Cumulus Networks last week at the Telecom Infra Project (TIP) Summit unveiled a open source Transponder Abstraction Interface (TAI) that provides a consistent application programming interface (API) to optical transports.

The TAI will spur both innovation and competition across the optical network market, says Cumulus Networks CTO JR Rivers. The addition of an open API has the potential to drive down the cost of optical components, he says.

TAI was developed as part of the TIP project, which is based on an open source Voyager interoperability project for data centers that Facebook contributed. Voyager at its core is an Open Packet DWDM (dense wavelength division multiplexing) system that disaggregates hardware from software on metro and long-haul fiber optic transport networks. TAI, however, is designed to be applied to any open data center framework, says Rivers.

“We want to open the market,” says Rivers.

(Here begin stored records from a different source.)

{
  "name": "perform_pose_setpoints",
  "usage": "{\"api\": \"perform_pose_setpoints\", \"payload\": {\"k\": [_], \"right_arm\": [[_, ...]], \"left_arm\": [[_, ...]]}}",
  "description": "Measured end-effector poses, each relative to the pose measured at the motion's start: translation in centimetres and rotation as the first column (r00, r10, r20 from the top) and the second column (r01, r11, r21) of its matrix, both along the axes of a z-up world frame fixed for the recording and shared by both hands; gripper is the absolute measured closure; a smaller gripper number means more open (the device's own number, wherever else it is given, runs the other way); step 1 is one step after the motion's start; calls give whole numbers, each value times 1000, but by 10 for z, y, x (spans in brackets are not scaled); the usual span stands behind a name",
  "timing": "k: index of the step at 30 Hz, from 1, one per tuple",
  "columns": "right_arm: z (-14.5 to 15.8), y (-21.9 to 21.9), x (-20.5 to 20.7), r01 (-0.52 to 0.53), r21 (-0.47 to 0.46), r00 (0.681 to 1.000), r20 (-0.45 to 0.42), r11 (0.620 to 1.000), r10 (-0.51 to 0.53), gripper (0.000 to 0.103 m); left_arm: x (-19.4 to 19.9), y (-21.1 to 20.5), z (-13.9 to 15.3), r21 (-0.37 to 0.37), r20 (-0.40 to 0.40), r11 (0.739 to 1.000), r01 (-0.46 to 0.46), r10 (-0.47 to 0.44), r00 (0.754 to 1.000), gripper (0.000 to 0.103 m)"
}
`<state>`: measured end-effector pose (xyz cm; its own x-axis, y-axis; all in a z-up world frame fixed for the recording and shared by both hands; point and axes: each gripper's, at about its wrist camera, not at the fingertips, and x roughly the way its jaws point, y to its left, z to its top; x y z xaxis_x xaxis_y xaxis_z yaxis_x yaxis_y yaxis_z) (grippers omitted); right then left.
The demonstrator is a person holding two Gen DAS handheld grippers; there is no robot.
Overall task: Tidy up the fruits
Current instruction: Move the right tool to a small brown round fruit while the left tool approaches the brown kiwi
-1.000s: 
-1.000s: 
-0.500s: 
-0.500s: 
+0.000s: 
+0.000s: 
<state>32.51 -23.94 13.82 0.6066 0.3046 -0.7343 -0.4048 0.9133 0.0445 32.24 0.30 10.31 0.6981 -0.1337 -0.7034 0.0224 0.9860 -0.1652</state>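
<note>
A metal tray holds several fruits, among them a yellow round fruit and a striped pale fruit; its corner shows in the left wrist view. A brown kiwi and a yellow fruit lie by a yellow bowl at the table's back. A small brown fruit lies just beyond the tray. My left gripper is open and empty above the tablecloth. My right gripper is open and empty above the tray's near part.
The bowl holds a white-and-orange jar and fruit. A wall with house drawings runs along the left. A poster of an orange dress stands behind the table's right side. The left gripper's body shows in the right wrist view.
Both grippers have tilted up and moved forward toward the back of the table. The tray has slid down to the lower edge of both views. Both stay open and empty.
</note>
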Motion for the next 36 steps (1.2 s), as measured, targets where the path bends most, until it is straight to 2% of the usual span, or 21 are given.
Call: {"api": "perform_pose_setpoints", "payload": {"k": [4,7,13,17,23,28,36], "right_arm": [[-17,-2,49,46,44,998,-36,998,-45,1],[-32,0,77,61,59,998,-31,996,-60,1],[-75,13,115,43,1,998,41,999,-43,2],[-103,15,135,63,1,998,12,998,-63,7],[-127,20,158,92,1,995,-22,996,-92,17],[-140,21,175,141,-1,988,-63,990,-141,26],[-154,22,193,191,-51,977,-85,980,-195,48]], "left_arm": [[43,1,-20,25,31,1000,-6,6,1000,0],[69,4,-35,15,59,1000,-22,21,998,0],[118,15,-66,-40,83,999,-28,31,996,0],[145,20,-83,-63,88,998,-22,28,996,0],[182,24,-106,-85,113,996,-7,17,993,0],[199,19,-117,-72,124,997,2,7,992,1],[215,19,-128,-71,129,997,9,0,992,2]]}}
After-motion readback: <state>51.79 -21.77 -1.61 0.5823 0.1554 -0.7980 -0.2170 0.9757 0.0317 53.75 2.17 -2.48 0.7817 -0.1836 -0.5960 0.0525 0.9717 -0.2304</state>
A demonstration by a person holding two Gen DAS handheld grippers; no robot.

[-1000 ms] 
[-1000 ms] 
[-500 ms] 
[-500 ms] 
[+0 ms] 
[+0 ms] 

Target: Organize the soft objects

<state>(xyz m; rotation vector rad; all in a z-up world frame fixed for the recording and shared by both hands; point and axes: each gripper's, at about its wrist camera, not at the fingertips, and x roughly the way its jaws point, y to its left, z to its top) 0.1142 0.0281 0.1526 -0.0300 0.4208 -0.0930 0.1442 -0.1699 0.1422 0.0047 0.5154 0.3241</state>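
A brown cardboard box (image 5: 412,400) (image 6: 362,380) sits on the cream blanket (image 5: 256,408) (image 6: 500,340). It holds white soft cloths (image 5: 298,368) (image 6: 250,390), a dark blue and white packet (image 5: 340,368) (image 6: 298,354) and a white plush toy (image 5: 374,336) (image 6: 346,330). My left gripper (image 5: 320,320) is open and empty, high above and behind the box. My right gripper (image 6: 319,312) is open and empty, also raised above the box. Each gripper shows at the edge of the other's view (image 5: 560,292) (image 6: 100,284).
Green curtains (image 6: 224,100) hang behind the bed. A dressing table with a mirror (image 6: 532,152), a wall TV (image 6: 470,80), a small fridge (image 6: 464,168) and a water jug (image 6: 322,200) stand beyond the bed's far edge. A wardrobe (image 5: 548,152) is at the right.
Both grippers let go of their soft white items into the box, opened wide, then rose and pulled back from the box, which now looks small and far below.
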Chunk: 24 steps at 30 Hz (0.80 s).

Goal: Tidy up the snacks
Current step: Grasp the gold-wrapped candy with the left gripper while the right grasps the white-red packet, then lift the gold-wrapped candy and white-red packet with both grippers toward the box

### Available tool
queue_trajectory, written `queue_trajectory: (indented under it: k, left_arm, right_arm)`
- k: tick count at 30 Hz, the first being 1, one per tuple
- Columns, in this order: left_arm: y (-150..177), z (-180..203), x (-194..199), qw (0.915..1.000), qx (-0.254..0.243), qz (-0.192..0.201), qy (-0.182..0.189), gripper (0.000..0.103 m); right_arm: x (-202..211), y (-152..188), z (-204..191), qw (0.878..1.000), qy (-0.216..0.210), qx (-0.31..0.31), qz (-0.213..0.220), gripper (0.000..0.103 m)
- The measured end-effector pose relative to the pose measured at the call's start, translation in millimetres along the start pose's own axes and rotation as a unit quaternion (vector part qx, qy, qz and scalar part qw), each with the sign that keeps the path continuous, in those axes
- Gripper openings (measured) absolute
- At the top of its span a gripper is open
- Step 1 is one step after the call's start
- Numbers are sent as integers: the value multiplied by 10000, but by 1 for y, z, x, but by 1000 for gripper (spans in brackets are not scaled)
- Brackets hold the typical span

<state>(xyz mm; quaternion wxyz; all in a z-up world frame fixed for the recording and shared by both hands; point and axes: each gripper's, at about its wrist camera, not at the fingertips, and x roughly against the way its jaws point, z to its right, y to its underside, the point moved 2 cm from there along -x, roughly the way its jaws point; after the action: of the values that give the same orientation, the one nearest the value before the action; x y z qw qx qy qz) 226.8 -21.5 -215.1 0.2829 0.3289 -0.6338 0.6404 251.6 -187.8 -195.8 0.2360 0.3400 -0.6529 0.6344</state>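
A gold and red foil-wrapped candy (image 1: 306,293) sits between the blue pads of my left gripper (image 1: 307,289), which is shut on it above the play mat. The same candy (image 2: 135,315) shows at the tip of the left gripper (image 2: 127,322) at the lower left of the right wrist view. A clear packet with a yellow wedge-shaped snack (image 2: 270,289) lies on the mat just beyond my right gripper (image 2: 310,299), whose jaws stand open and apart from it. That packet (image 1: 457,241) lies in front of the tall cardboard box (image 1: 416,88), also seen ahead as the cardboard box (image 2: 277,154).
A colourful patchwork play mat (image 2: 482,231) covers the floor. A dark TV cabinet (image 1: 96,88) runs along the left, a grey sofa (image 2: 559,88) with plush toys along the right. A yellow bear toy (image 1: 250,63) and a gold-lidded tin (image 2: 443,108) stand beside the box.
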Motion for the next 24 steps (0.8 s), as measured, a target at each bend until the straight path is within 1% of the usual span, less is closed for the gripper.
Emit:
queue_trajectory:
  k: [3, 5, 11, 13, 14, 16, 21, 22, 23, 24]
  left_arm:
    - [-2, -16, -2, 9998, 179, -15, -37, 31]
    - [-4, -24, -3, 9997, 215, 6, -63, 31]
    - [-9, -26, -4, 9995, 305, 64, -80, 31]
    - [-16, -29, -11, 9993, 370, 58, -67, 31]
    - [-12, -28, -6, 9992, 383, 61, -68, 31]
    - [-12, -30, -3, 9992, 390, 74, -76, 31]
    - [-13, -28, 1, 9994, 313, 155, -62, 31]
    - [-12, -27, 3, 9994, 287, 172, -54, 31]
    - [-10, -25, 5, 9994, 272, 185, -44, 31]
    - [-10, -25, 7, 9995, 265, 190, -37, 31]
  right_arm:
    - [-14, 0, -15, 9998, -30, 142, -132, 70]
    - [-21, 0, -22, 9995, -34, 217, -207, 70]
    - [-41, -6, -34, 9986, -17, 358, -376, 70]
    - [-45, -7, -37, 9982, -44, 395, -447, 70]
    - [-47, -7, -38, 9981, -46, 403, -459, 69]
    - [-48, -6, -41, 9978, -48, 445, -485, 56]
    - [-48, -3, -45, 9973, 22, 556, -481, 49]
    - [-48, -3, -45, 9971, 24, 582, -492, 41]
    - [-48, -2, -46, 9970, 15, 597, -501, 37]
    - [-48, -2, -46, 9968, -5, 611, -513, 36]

Cumulus Networks last week also announced that the Cumulus Linux network operating system is now available on Voyager. In addition, Cumulus Networks also expects to make Cumulus Networks available on Cassini, a more modular implementation of the specification defined by Facebook. Cumulus Networks is participating in Voyager trails with Vodafone, NYSERNet,Internet2, GRnet and CESNET.

It’s unclear to what degree IT organizations will be adopting the Facebook Voyager framework. But it’s starting to become apparent that dividends in the form of API such as TAI have the potential to be more broadly applied. Optical networks today are based in proprietary architectures that lock service providers into specific vendor for many years. TAI would make it simpler for service providers to mix and max optical networks as they saw fit.

Optical networks, in fact, are one of the last bastions of proprietary architectures in all of IT. It may take a while for TAI or some equivalent to finally open the optical network market. But now that the proverbial abstraction layer genie is out of the bottle chance are good that competition across the optical networking space will soon be a lot fiercer than it’s ever been.